### Task directions:
The pictures stay out; all of the data is to be printed exactly.

··· Source material

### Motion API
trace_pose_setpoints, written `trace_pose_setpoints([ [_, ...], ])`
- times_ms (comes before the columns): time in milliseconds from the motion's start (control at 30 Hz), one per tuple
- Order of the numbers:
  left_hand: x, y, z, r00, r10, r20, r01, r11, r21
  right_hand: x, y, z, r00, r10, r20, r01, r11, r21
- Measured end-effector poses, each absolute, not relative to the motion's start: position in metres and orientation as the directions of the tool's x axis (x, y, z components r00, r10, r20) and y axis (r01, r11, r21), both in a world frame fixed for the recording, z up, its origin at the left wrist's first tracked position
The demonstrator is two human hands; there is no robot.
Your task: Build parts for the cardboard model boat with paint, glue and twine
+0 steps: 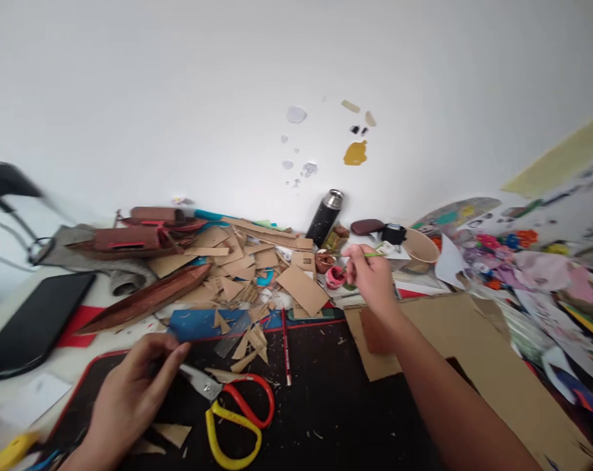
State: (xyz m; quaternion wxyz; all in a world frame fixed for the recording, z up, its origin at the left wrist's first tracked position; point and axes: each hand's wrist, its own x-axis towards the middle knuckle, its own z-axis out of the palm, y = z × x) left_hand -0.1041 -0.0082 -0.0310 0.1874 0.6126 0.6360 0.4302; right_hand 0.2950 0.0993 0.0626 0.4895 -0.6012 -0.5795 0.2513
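My right hand (368, 271) reaches forward and pinches a thin green paintbrush (374, 254). The brush's lower end is over or in a small pink-rimmed paint pot (335, 277); my fingers partly hide it. A pot of brown paint (324, 262) stands just left of that one. My left hand (137, 386) is over the dark mat, its fingers curled and thumb close to the forefinger; whether anything is between them is hidden. Close by lie scissors (211, 390) with one red and one yellow handle, their blade tips beside my left thumb.
Cardboard scraps (247, 258) cover the desk's middle. Brown-painted boat shapes (149, 297) lie left, near a black phone (36, 324). A black flask (324, 219) stands by the wall. A red pencil (286, 347) crosses the mat (336, 405). A large cardboard sheet (438, 320) lies under my right forearm.
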Motion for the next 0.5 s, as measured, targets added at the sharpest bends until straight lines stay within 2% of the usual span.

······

### Response for this exercise:
### Motion API
trace_pose_setpoints, written `trace_pose_setpoints([ [_, ...], ])`
- times_ms (comes before the columns): time in milliseconds from the motion's start (control at 30 Hz), one per tuple
- Order of the numbers:
  left_hand: x, y, z, r00, r10, r20, r01, r11, r21
  right_hand: x, y, z, r00, r10, r20, r01, r11, r21
- Measured end-effector poses, each absolute, not relative to the motion's start: position in metres and orientation as the directions of the tool's x axis (x, y, z components r00, r10, r20) and y axis (r01, r11, r21), both in a world frame fixed for the recording, z up, its origin at the left wrist's first tracked position
The demonstrator is two human hands; there is no robot.
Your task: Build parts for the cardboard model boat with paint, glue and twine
+0 steps: 
State: (xyz m; quaternion wxyz; all in a world frame fixed for the recording, z up, its origin at the left wrist's first tracked position; point and axes: each hand's wrist, its own x-axis towards the middle knuckle, its own z-axis out of the palm, y = z × x) left_hand -0.1041 -0.0082 -0.0310 0.1874 0.6126 0.6360 0.4302; right_hand 0.2950 0.0993 0.0626 0.4895 -0.6012 -0.5795 0.2513
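My right hand (368, 271) reaches forward and pinches a thin green paintbrush (374, 254). The brush's lower end is over or in a small pink-rimmed paint pot (335, 277); my fingers partly hide it. A pot of brown paint (324, 262) stands just left of that one. My left hand (137, 386) is over the dark mat, its fingers curled and thumb close to the forefinger; whether anything is between them is hidden. Close by lie scissors (211, 390) with one red and one yellow handle, their blade tips beside my left thumb.
Cardboard scraps (247, 258) cover the desk's middle. Brown-painted boat shapes (149, 297) lie left, near a black phone (36, 324). A black flask (324, 219) stands by the wall. A red pencil (286, 347) crosses the mat (336, 405). A large cardboard sheet (438, 320) lies under my right forearm.
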Motion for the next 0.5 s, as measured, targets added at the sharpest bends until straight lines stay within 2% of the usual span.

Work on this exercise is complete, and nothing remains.